Without skipping anything, print all of the data exactly.
◆ ◆ ◆
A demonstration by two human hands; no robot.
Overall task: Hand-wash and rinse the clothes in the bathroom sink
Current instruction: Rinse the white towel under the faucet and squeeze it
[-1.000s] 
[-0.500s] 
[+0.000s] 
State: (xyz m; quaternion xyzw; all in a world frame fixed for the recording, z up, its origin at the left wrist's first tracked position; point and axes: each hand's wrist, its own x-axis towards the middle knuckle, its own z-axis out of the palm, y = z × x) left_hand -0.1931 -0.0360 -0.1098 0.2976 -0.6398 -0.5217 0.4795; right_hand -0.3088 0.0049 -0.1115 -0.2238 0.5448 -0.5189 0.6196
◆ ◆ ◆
Answer space ::
A demonstration by two human hands; no robot.
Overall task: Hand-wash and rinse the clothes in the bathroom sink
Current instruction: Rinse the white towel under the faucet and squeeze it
[-1.000s] 
[-0.500s] 
[+0.000s] 
State: (xyz m; quaternion xyzw; all in a world frame fixed for the recording, z up, its origin at the left wrist's first tracked position; point and axes: each hand's wrist, its own x-axis towards the middle knuckle, its own z-axis out of the palm, y = z × x) left_hand -0.1931 -0.0360 -0.1098 0.2976 -0.6398 -0.5217 0.4795; right_hand -0.3088 0.0049 -0.1115 -0.2238 0.5448 -0.5189 0.6196

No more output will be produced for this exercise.